=== Section Start ===

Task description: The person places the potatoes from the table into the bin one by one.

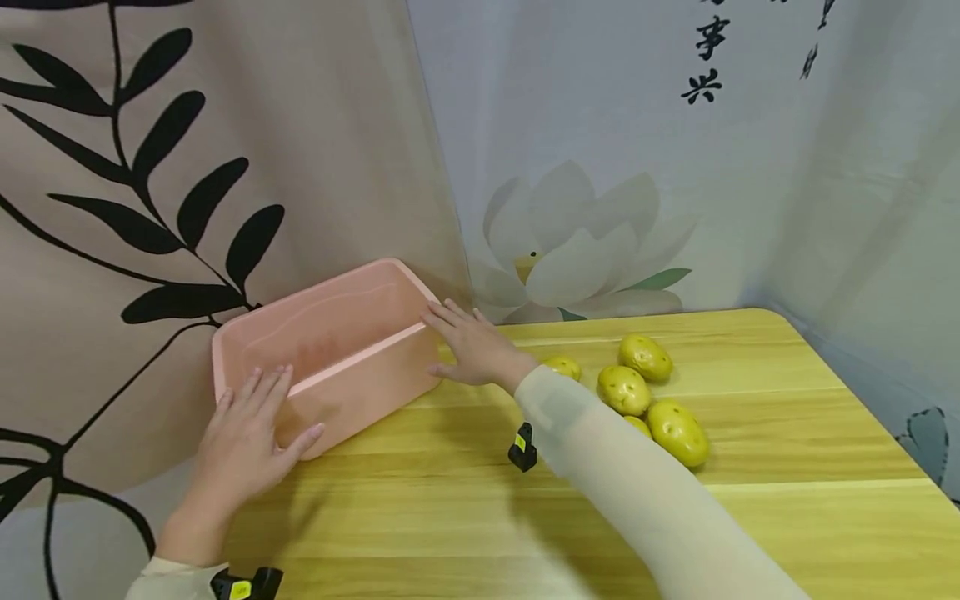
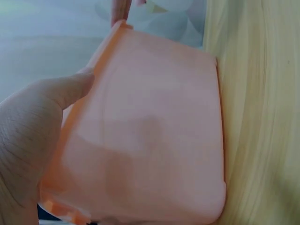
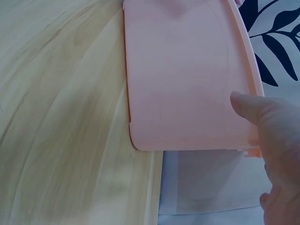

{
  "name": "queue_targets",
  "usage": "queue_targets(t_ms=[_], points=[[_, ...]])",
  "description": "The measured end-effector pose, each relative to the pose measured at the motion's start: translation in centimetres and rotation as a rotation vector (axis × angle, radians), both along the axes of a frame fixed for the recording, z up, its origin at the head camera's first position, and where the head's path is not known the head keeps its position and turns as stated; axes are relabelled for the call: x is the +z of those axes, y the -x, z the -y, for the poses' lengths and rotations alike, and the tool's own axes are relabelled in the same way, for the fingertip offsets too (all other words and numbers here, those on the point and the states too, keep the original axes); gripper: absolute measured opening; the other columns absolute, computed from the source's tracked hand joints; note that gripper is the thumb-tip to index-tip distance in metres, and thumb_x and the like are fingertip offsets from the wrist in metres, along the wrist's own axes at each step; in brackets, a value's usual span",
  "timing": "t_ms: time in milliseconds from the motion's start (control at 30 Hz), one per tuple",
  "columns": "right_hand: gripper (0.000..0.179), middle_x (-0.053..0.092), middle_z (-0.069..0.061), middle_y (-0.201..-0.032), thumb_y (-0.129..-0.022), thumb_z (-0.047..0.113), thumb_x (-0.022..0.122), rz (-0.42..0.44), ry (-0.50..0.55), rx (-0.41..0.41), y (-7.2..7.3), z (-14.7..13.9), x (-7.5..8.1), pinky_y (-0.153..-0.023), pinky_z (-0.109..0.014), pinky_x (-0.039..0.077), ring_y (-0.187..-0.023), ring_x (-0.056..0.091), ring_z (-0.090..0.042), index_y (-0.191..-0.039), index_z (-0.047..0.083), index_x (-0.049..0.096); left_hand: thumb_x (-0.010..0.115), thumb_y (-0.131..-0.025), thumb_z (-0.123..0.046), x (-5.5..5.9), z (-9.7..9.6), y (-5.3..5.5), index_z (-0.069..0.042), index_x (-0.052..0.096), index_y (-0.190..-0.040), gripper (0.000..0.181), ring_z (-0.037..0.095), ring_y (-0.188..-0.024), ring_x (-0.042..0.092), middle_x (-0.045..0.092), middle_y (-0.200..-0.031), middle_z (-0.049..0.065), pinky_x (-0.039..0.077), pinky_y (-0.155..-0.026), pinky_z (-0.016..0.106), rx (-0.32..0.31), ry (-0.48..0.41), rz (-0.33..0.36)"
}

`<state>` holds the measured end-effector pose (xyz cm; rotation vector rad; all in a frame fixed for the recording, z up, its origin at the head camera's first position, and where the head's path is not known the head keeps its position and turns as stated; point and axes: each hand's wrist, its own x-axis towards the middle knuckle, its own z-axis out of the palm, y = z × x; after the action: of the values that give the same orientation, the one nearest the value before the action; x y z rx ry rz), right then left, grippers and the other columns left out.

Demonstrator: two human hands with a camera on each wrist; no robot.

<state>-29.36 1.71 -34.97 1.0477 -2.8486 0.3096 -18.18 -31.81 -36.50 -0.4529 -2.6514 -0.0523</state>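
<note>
Pink rectangular plastic bin [image 1: 375, 387] touched by straight-fingered left hand [image 1: 247, 437], right hand [image 1: 477, 346] too; light, probably, best gripped by its rim [image 1: 360, 358]!

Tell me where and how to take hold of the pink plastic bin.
Probably by the rim at both short ends, reaching from above: the pink plastic bin stands open-topped, its rim juts out as a lip, and its far long side sits close to the leaf-print curtain.

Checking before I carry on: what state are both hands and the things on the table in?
Bin: upright on the table, open-topped, its floor hidden.
Potatoes: loose on the table, some partly hidden.
Left hand: fingers straight, touching the bin.
Right hand: fingers straight, touching the bin.
</note>
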Motion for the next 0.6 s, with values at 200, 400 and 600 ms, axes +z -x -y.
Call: queue_targets(t_ms=[200, 400, 600], points=[[0.085, 0.007, -0.001, -0.162, -0.092, 0.056, 0.055, -0.001, -0.019, -0.027, 0.4, -0.7, 0.3, -0.114, -0.055, 0.014, -0.147, 0.003, -0.023, -0.156, 0.019, 0.013, 0.064, -0.084, -0.058, 0.3, -1.7, -1.1, -0.007, 0.028, -0.152, 0.092, 0.039, -0.14, 0.026, 0.037, -0.149, 0.019, 0.005, -0.116, 0.054, -0.05, -0.003, 0.03], [0.085, 0.009, -0.001, -0.161, -0.091, 0.056, 0.056, -0.007, -0.041, -0.05, 0.9, -1.7, 0.6, -0.115, -0.054, 0.012, -0.147, 0.002, -0.021, -0.156, 0.019, 0.016, 0.063, -0.085, -0.059, 0.6, -3.8, -2.3, -0.008, 0.03, -0.151, 0.09, 0.037, -0.139, 0.03, 0.038, -0.15, 0.015, 0.005, -0.117, 0.047, -0.093, -0.014, 0.052], [0.084, 0.008, 0.001, -0.162, -0.092, 0.057, 0.054, 0.005, -0.039, -0.066, 1.1, -2.7, 0.5, -0.115, -0.055, 0.01, -0.147, 0.0, -0.021, -0.156, 0.02, 0.013, 0.059, -0.085, -0.063, 1.0, -5.6, -3.1, -0.009, 0.031, -0.151, 0.09, 0.035, -0.138, 0.032, 0.038, -0.15, 0.012, 0.009, -0.117, 0.046, -0.124, 0.011, 0.064]])
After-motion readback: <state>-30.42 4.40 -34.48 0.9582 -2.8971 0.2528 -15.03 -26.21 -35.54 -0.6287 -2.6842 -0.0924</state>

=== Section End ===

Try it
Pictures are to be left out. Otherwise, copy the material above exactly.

Finished task
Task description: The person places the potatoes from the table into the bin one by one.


{
  "name": "queue_targets",
  "usage": "queue_targets(t_ms=[_], points=[[_, ...]])",
  "description": "The measured end-effector pose, each relative to the pose measured at the motion's start: translation in centimetres and rotation as a rotation vector (axis × angle, radians), both along the axes of a frame fixed for the recording, z up, its origin at the head camera's first position, and where the head's path is not known the head keeps its position and turns as stated; axes are relabelled for the call: x is the +z of those axes, y the -x, z the -y, for the poses' lengths and rotations alike, and the tool's own axes are relabelled in the same way, for the fingertip offsets too (all other words and numbers here, those on the point and the states too, keep the original axes); gripper: absolute measured opening; the other columns absolute, computed from the source's tracked hand joints; note that gripper is the thumb-tip to index-tip distance in metres, and thumb_x and the like are fingertip offsets from the wrist in metres, along the wrist's own axes at each step; in brackets, a value's usual span",
  "timing": "t_ms: time in milliseconds from the motion's start (control at 30 Hz), one per tuple",
  "columns": "right_hand: gripper (0.000..0.179), middle_x (-0.053..0.092), middle_z (-0.069..0.061), middle_y (-0.201..-0.032), thumb_y (-0.129..-0.022), thumb_z (-0.047..0.113), thumb_x (-0.022..0.122), rz (-0.42..0.44), ry (-0.50..0.55), rx (-0.41..0.41), y (-7.2..7.3), z (-14.7..13.9), x (-7.5..8.1), pinky_y (-0.153..-0.023), pinky_z (-0.109..0.014), pinky_x (-0.039..0.077), ring_y (-0.187..-0.023), ring_x (-0.056..0.091), ring_z (-0.090..0.042), index_y (-0.191..-0.039), index_z (-0.047..0.083), index_x (-0.049..0.096); left_hand: thumb_x (-0.010..0.115), thumb_y (-0.131..-0.025), thumb_z (-0.123..0.046), x (-5.5..5.9), z (-9.7..9.6), y (-5.3..5.5), index_z (-0.069..0.042), index_x (-0.052..0.096), index_y (-0.190..-0.040), gripper (0.000..0.181), ring_z (-0.037..0.095), ring_y (-0.188..-0.024), ring_x (-0.042..0.092), middle_x (-0.045..0.092), middle_y (-0.200..-0.031), middle_z (-0.049..0.065), pinky_x (-0.039..0.077), pinky_y (-0.155..-0.026), pinky_z (-0.016..0.106), rx (-0.32..0.31), ry (-0.48..0.41), rz (-0.33..0.36)"
}

`<state>` holds the measured end-effector pose (xyz cm; rotation vector rad; all in a frame fixed for the recording, z up, its origin at the head camera's first position, and where the head's path is not known the head keeps its position and turns as stated; point and axes: each hand's wrist, its own x-axis towards the middle knuckle, its own z-axis out of the palm, y = z × x; after the action: of the values that give the same orientation, the one nearest the value before the action; x y z rx ry rz), right then left, grippers and the other columns left out.

Demonstrator: two human hands with a camera on each wrist; no robot.

<state>-29.36 1.71 -34.97 1.0477 -2.8486 0.3096 -18.18 -31.81 -36.50 -0.4529 -2.6514 -0.0523</state>
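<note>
Pink rectangular plastic bin [image 1: 375, 387] touched by straight-fingered left hand [image 1: 247, 437], right hand [image 1: 477, 346] too; light, probably, best gripped by its rim [image 1: 360, 358]!

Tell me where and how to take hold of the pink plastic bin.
Probably by the rim at both short ends, reaching from above: the pink plastic bin stands open-topped, its rim juts out as a lip, and its far long side sits close to the leaf-print curtain.

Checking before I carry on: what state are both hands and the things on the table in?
Bin: upright on the table, open-topped, its floor hidden.
Potatoes: loose on the table, some partly hidden.
Left hand: fingers straight, touching the bin.
Right hand: fingers straight, touching the bin.
</note>
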Motion for the next 0.6 s, with values at 200, 400 and 600 ms, axes +z -x -y.
Call: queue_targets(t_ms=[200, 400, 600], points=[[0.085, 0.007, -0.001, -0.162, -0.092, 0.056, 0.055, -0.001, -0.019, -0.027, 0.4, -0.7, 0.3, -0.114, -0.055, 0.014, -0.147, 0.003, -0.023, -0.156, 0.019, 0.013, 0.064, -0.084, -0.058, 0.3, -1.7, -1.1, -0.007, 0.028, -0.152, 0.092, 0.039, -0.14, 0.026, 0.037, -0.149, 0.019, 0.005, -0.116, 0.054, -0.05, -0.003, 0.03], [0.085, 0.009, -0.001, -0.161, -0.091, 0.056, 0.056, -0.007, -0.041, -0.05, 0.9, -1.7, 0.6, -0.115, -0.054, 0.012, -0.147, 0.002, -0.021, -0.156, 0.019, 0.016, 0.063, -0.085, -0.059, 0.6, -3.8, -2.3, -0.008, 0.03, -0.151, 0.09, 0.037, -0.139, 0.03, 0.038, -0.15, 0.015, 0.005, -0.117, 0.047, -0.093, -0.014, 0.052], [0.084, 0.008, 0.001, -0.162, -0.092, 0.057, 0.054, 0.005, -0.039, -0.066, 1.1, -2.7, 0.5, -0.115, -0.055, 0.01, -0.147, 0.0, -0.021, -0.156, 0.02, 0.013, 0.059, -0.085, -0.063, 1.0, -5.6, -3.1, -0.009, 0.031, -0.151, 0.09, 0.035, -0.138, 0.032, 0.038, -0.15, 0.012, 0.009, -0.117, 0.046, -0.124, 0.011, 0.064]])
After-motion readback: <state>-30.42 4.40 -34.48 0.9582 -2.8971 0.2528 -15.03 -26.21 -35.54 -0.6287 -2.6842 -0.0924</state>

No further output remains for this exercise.